Opioid drugs, especially oxycodone (OxyContin, OXY), are widely prescribed analgesic agents to control pain in pregnant women. This abuse is one of the leading non-infectious disease public health concerns and economic challenges facing the United States (Reinhart et al., 2018). Opioid use disorder (OUD), is a particular health concern in women of child-bearing age (SAMHSA, 2015) with OUD during pregnancy estimated to affect 5.6 per 1000 live birth infants (Patrick et al., 2012). Neonates exposed during gestation to opioids are at risk for neonatal abstinence syndrome (NAS) (Jones et al., 2019). Maternal OUD has been associated with poor fetal growth, increased risk for premature births, low birthweight offspring, and congenital defects (Yazdy et al., 2015; CDC, 2019). Adult-onset diseases due to developmental origin of health and disease (DOHaD) effects of these drugs are also possible (Grandjean et al., 2015; Rosenfeld, 2015b). The placenta may be bathed and affected by any opioids circulating in the maternal blood, whereupon it can affect this organ and be transmitted to the fetus.

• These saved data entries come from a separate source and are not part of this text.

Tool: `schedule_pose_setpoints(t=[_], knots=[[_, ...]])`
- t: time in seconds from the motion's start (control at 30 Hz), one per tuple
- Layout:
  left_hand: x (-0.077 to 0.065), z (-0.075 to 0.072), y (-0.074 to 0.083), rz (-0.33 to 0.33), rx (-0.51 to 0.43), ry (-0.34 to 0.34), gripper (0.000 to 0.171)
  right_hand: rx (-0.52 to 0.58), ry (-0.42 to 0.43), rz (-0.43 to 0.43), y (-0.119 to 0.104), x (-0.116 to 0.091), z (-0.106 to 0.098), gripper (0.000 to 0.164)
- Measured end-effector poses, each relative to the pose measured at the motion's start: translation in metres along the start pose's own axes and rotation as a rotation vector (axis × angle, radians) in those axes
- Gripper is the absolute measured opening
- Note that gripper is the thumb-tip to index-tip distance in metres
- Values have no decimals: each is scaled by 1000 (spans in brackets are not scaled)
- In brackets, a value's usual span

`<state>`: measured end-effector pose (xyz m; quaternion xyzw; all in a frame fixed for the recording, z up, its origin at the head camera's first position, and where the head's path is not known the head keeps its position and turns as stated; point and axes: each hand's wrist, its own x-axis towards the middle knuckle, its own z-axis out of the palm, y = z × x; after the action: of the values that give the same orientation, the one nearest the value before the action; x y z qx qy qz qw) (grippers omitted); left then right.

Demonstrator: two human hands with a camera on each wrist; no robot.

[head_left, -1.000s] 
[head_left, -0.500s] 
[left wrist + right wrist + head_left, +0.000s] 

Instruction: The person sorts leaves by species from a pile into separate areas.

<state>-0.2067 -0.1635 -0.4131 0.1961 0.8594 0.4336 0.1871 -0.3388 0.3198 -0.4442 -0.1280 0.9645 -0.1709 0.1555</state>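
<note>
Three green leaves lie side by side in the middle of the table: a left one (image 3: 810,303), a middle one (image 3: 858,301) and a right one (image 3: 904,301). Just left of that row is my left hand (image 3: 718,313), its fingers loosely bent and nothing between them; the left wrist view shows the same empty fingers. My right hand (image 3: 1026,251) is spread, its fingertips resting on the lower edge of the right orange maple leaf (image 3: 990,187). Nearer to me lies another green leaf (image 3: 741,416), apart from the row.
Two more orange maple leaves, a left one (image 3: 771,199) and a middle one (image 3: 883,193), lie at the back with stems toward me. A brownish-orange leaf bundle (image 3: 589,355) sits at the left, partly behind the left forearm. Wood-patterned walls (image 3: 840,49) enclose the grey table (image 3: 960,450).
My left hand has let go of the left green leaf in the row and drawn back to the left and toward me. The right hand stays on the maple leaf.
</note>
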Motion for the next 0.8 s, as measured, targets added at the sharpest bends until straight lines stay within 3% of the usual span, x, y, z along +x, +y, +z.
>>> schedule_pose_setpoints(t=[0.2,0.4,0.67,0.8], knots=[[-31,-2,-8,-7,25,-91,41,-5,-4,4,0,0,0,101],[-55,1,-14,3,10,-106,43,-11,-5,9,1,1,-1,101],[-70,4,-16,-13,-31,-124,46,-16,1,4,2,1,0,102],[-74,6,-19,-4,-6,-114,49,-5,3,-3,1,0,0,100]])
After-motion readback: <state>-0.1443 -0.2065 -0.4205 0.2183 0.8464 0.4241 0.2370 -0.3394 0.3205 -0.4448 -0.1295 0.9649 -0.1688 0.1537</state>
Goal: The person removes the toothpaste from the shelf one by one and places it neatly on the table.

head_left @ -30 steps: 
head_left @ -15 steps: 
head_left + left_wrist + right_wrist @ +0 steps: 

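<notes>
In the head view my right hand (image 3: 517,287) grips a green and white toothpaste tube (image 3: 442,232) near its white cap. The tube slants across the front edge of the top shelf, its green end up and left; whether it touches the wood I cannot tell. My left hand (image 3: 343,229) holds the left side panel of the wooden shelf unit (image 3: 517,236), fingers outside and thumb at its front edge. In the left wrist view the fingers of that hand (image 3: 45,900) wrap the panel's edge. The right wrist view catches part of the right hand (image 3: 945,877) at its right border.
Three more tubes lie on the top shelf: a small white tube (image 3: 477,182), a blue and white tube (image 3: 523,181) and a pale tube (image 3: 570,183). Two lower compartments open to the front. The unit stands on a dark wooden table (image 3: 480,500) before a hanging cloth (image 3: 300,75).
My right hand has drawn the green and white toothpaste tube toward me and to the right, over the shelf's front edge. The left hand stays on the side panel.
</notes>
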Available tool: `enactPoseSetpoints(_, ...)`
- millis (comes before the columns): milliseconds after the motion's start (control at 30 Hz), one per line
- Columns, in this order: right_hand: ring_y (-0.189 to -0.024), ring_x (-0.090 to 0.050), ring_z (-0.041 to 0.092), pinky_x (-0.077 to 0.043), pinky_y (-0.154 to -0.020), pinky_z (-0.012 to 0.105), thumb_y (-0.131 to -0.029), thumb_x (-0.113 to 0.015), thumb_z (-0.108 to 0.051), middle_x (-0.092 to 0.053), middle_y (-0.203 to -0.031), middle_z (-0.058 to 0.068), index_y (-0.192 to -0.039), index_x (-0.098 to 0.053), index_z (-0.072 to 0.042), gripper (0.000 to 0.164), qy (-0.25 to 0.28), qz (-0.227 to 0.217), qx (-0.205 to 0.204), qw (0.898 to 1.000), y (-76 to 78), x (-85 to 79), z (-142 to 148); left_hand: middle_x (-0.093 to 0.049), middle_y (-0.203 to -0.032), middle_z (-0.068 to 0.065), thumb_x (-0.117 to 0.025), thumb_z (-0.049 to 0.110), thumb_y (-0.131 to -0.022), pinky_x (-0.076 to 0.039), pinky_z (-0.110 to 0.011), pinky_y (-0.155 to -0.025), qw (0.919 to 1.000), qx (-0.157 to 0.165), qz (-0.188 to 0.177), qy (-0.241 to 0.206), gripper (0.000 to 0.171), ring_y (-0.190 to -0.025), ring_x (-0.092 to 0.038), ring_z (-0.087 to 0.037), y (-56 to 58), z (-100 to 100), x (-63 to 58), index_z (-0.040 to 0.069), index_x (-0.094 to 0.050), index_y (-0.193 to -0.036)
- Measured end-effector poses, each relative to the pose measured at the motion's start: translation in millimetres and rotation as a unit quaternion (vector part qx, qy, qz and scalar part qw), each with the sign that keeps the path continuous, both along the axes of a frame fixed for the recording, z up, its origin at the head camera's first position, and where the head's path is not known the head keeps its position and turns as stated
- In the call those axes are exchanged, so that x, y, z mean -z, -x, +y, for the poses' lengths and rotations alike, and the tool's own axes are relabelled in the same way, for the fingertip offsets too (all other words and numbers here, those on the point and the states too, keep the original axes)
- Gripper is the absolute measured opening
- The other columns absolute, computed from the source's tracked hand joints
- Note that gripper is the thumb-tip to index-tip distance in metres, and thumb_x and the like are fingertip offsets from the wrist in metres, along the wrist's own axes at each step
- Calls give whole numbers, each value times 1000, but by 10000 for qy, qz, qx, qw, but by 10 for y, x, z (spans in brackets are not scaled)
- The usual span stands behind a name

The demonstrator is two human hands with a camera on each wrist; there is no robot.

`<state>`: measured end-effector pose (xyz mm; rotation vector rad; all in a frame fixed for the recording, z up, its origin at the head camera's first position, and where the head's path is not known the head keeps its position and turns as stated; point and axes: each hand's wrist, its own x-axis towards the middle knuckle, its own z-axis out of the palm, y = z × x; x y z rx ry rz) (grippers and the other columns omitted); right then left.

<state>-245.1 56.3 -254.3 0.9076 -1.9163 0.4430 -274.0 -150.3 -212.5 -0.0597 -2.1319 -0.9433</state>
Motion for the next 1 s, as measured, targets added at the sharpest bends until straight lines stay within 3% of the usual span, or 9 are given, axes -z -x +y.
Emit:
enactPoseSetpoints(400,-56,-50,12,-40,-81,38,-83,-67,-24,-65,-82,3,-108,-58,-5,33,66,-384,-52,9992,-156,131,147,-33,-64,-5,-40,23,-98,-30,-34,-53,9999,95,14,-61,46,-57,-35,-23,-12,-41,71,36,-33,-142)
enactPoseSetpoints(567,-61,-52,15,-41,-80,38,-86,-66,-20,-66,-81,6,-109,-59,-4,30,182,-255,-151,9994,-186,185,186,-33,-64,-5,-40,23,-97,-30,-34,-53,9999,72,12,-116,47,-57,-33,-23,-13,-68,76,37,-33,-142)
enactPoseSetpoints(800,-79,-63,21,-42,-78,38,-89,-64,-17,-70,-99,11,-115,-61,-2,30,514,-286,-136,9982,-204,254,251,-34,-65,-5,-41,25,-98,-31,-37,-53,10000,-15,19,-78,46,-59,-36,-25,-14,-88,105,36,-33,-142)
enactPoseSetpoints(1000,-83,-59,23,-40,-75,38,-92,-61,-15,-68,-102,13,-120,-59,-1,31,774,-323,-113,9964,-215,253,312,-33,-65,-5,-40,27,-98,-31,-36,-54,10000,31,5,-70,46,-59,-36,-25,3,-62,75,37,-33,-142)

An endogenous opioid system is present in the placenta that mediates several placental responses, including production of maternal recognition of pregnancy factors, such as HCG and placental lactogens (Cemerikic et al., 1991; Ahmed et al., 1992; Cemerikic et al., 1992; Petit et al., 1993; Cemerikic et al., 1994). Exogenous opioids that transit from the maternal blood to the placenta can thus impact this system. Effects of OXY and other opioids have been examined in cultured TB cells and shown to affect production of steroid hormones, HCG, and other placental factors (Cemerikic et al., 1988; Zharikova et al., 2007; Neradugomma et al., 2017; Serra et al., 2017).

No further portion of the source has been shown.